Jerry laughed. “What? Me? I’m a moralist, I know, but I’m not a petty moralist. You think a spot of finger-wagging is what Jesus would have done. So I should be saying ‘Bloody hell! The fucking bastard’?”

She came back into the bedroom and started snapping on her kit. “It was all right. He got it over with quickly and then he was guilty as hell and I could go out all night and do what and whom I liked without his saying a word because he was scared I’d tell the cops and my mum would find out, though really I think she knew and didn’t care. Gave her a quiet life. So by day I was doing my mock A-levels at St. Paul’s and by night I was having all the fun of the fair.” She blinked reminiscently. “Or thought I was. It took me a bit of time to find out what I liked. What I was like. When I met you I’d just turned twenty-one. I thought I was ready to settle down.”

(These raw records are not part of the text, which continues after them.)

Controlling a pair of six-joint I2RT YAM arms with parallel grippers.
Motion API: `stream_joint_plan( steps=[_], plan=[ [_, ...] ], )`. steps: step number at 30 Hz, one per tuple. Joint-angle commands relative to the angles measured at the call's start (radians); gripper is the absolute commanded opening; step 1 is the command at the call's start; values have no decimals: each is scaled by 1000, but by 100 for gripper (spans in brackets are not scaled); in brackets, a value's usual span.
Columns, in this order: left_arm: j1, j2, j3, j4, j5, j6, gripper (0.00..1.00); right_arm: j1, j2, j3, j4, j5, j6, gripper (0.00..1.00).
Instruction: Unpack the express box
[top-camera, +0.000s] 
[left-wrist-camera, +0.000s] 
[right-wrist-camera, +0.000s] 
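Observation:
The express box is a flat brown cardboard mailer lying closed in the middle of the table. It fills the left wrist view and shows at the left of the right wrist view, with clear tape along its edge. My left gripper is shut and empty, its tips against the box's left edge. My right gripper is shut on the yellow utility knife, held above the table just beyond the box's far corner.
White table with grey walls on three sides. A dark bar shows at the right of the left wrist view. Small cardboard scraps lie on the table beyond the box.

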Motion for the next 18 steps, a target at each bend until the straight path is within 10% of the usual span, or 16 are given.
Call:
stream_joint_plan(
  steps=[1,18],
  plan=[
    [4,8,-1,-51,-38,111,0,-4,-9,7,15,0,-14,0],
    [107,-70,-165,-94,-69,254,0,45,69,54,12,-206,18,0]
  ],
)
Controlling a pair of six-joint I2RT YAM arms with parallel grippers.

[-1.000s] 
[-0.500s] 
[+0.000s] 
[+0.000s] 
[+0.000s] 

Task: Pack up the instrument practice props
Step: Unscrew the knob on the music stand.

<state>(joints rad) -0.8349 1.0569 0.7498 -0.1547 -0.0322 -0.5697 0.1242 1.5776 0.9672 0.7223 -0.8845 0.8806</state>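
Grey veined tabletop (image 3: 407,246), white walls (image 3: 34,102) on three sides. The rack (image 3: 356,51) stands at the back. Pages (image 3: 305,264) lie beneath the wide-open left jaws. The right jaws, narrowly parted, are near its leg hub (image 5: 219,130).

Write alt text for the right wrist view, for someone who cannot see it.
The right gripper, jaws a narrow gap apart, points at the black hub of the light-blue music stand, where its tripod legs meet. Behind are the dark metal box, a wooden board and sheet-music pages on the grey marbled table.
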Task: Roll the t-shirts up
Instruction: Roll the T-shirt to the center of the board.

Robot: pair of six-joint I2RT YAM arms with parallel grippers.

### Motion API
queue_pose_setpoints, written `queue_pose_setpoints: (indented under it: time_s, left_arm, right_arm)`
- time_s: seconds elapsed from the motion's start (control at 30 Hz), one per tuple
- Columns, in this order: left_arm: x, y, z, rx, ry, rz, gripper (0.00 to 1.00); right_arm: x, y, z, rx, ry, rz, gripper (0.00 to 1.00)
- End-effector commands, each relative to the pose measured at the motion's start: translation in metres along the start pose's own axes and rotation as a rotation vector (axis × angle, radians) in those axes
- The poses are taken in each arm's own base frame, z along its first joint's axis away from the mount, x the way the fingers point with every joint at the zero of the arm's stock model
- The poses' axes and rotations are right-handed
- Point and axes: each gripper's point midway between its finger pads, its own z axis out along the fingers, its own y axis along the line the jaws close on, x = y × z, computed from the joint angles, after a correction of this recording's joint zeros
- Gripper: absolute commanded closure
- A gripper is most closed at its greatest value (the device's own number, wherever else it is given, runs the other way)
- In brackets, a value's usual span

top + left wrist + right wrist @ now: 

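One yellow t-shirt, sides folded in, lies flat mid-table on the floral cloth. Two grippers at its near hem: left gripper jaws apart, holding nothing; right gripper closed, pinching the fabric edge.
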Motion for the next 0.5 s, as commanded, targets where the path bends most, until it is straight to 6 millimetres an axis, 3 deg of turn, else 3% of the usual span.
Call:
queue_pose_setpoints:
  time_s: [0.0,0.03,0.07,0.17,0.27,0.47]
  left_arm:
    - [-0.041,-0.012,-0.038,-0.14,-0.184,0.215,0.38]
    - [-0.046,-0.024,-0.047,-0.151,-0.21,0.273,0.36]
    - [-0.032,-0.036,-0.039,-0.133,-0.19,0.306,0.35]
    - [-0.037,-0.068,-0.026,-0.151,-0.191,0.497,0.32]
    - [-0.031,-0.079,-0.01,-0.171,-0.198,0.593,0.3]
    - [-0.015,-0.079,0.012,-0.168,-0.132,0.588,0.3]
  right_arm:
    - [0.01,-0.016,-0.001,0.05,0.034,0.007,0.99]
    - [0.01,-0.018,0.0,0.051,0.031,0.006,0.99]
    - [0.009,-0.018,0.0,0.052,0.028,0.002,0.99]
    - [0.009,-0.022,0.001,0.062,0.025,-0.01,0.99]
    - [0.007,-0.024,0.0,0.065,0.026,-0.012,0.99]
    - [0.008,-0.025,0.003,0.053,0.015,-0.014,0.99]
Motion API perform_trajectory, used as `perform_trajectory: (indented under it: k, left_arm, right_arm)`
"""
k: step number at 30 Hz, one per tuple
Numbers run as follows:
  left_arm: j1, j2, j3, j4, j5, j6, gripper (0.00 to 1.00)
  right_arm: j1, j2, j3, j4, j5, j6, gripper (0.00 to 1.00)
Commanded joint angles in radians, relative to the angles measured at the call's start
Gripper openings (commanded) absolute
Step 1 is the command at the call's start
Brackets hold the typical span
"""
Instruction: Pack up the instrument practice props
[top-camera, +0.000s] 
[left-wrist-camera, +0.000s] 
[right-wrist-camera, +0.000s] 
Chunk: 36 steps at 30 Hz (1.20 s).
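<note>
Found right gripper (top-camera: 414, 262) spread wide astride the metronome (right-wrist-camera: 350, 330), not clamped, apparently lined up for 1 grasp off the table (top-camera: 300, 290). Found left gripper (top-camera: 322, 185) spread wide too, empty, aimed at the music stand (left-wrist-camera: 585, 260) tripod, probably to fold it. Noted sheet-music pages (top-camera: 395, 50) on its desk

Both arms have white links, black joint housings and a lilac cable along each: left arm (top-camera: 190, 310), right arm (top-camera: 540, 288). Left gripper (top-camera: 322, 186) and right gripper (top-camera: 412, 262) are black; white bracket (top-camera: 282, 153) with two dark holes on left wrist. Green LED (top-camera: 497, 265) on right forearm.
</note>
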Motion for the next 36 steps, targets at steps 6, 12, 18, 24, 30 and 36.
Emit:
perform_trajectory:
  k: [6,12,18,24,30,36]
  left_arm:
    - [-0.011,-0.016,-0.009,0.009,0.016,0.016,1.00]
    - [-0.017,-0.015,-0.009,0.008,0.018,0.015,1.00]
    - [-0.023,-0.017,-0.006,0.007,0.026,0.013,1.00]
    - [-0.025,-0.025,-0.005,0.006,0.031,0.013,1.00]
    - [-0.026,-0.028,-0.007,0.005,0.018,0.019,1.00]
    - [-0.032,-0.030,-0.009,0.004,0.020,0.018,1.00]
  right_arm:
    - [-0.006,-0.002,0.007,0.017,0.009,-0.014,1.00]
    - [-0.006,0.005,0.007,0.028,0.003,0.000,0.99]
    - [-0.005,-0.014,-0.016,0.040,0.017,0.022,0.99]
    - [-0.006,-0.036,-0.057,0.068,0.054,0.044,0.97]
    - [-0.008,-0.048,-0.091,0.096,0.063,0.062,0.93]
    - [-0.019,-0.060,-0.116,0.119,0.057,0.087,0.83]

He didn’t make the obvious response. He licked the smell of her cunt off his upper lip. He needed a shave. Maybe he’d teach her how to use the straight razor on his face. She required training. She’d said so herself. “What a waste.” He thought of those lost nine years.

Suddenly her face opened up into one of those old cheeky grins. A lot better than nothing but it made him want to pee. No, he wasn’t really getting that old feeling. She showed him her perfect ass. So this is where nostalgia got you. She lay down next to him. A coquette. “I trust you,” she said.

This puzzled him even more. He had once understood her, even if she didn’t like him much. Her passivity was her power. It gave her what she wanted or at least it had done so up to now.

He changed the subject a little. “Why are you so cruel to the dead?”

“Because they betrayed me by dying.”

“And who will you betray by dying?”

“Who will you betray?”

A no-brainer. “Nobody,” he said. “Why?” He suspected one of those boring little traps Christians set for you. Of course God loved him, but he didn’t feel very special in this near-infinity of planes that was the multiverse. He was as big as the multiverse, as small as God. It wasn’t always this hard to understand. Space is a dimension of time. Light speed varied enormously. There was a black tide running.

“A black tide running.” He tucked her head into his shoulder.

She tensed. “Is that another dig at Obama?”

“What?” He had fallen asleep suddenly. “What about him? Has he betrayed you?”

“That isn’t the point. Electing him was what it was about.”

“Sure, he’s doing such a lot for black pride.” Jerry rolled over and found a half-smoked box of Sullivans. He lit one. “God knows what poor old Mandela thinks.”

“The Labour Party’s trying to find one just like him.”

“Hardly worth blacking up for.”

From outside came a shout of glee. They both recognized it. Mo was jumping on his prey. He must have caught a kid.

12. POPSCI’S GUIDE TO SUMMER SCI-TECH MOVIES

Staring at the vast military history section of the airport shop, I had a choice: the derring-do of psychopaths or scholarly tomes with their illicit devotion to the cult of organized killing. There was nothing I recognized from reporting war. Nothing on the spectacle of children’s limbs hanging in trees and nothing on the burden of shit in your trousers. War is a good read. War is fun. More war, please.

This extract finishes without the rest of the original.